Homosexualité : Sonko promet une application stricte des lois au Sénégal

Homosexualité : Sonko promet une application stricte des lois au Sénégal

Le Premier ministre Ousmane Sonko a réaffirmé avec fermeté la volonté du gouvernement sénégalais d’appliquer avec rigueur les lois en vigueur sur l’homosexualité. Face aux pressions extérieures, il a défendu la souveraineté du pays sur ce dossier controversé.

Premier ministre Ousmane Sonko lors d'une déclaration sur l'homosexualité

Un durcissement législatif confirmé par le chef du gouvernement

Au cours d’une intervention remarquée, le Premier ministre Ousmane Sonko a réitéré la détermination de l’exécutif à renforcer la lutte contre l’homosexualité. Selon lui, les lois en vigueur doivent être appliquées sans aucune forme de discrimination, quels que soient les profils concernés.

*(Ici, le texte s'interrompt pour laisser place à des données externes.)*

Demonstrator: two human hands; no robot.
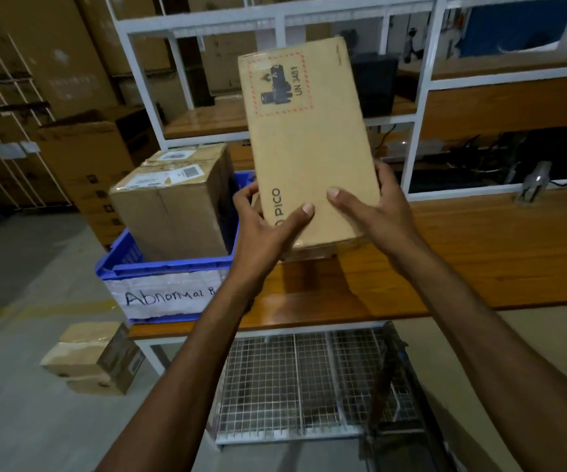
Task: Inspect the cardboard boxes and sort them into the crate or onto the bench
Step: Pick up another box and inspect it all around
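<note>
Cardboard first: the flat PICO box stands nearly on end in the air above the left part of the table, just right of the blue crate. Its broad face is turned to me so I can read the print and look the surface over. The battery warning mark with UN 3481 is at the upper end, the brand name at the lower end by my thumbs.

Both hands are grasping the box. My left hand grips the lower left edge, thumb across the face and fingers curled behind. My right hand grips the lower right corner the same way. Holding only the low end leaves nearly the whole face uncovered, which I judge is the reason for this grip. The face I see looks flat, with no dent or tear. The back is hidden from me, so I take the check to be unfinished.

The crate sits at the table's left end. Its handwritten label reads "Abnormal B", the rest covered by my left forearm, so I take it for the reject bin. A large taped carton with shipping labels stands in it, rising well above the rim. The bare wooden top to the right is probably where sound boxes go. Small cartons lie stacked on the floor beyond the table's left end, likely waiting their turn.
</note>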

« Personne ne sera protégé, a-t-il martelé, soulignant que les textes législatifs s’appliquent de manière égale à tous. Les lois votées sont impersonnelles et leur application ne souffre d’aucune exception. » Cette déclaration s’inscrit dans un contexte où certains estiment que des personnalités influentes pourraient bénéficier de passe-droits.

Les origines du phénomène et les responsabilités passées

Ousmane Sonko a également pointé du doigt l’inaction des gouvernements précédents, qu’il accuse d’avoir laissé le phénomène s’amplifier. « Ce problème n’est pas récent, a-t-il rappelé. Les régimes antérieurs n’ont pas agi avec la fermeté nécessaire. Si des mesures avaient été prises plus tôt, la situation serait aujourd’hui bien différente. »

Réactions aux critiques internationales et fermeté affichée

Le Premier ministre a vivement réagi aux critiques venues de l’étranger, particulièrement de certains pays occidentaux. « Les seules contestations viennent de l’extérieur, a-t-il déclaré. Personne au Sénégal ne remet en cause ces lois. Nous n’avons besoin de leçons de personne, surtout pas de la France ou d’autres partenaires. »

Il a également balayé les tentatives d’ingérence, y compris celles de certains intellectuels africains, en affirmant qu’aucun moratoire ne serait accordé. « Le processus législatif suivra son cours, sans interruption ni concession. » Cette position reflète une volonté claire de préserver la souveraineté nationale sur ce sujet sensible.